BEGIN Supplied information
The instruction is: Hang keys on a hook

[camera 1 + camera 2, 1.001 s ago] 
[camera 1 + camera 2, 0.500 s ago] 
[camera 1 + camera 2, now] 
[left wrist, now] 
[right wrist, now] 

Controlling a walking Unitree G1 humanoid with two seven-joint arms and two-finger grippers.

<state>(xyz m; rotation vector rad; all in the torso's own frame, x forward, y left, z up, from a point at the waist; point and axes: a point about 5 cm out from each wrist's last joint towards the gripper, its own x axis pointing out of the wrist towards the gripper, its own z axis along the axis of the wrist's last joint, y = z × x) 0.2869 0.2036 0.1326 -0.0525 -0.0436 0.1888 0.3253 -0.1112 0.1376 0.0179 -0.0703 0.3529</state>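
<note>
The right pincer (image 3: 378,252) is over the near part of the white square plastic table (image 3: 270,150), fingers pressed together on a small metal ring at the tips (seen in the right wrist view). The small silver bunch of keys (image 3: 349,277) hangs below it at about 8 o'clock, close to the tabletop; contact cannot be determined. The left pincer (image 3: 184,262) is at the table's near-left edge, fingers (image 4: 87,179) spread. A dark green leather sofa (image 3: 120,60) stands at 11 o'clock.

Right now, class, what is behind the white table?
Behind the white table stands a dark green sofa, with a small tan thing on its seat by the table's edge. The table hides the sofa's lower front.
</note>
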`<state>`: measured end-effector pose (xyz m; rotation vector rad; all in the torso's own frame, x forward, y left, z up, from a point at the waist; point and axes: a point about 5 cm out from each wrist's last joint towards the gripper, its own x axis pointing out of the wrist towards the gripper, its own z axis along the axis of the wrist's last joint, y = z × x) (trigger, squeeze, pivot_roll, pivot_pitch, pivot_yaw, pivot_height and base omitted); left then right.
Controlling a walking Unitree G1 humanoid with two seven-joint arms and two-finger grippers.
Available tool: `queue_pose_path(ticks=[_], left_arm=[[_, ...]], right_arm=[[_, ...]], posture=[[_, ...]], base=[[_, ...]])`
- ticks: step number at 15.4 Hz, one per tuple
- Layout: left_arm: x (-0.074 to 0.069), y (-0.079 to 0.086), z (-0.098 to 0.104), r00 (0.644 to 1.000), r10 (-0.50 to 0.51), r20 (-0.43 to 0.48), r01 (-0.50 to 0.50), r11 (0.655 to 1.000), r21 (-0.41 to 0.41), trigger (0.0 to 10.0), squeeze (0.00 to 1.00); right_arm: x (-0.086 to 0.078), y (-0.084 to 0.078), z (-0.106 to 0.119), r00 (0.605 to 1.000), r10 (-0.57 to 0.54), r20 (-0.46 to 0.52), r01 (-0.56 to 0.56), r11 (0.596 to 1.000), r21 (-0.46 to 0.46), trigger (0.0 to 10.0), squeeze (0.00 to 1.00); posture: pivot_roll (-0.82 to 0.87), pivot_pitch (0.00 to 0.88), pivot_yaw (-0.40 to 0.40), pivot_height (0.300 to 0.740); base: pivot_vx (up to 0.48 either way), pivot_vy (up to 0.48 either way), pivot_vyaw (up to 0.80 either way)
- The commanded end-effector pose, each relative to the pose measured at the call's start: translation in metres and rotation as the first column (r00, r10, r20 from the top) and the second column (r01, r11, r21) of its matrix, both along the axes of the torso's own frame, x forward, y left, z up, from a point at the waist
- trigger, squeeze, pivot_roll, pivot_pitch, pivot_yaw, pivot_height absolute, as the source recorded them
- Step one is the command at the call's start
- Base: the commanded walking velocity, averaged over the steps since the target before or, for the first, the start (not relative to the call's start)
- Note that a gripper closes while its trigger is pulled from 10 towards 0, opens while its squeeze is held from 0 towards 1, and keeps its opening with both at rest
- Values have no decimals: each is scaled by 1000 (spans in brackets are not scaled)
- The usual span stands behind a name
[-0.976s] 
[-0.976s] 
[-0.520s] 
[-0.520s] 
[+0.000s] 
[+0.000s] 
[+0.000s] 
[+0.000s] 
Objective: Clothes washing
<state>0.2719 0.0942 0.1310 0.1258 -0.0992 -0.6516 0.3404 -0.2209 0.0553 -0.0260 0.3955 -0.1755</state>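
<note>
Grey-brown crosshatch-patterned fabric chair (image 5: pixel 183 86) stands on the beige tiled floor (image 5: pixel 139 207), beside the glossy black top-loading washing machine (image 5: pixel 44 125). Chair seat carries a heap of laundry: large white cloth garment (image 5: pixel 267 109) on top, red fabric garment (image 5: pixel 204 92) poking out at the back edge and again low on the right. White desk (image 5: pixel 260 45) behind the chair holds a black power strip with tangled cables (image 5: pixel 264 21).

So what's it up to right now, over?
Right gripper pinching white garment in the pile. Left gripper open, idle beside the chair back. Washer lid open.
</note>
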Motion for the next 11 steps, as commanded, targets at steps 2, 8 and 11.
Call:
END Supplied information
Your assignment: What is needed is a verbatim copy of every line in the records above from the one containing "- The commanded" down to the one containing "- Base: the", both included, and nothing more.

Problem solution:
- The commanded end-effector pose, each relative to the pose measured at the call's start: translation in metres and rotation as the first column (r00, r10, r20 from the top) and the second column (r01, r11, r21) of its matrix, both along the axes of the torso's own frame, x forward, y left, z up, from a point at the waist
- trigger, squeeze, pivot_roll, pivot_pitch, pivot_yaw, pivot_height absolute, as the source recorded them
- Step one is the command at the call's start
- Base: the commanded walking velocity, averaged over the steps since the target before or, for the first, the start (not relative to the call's start)

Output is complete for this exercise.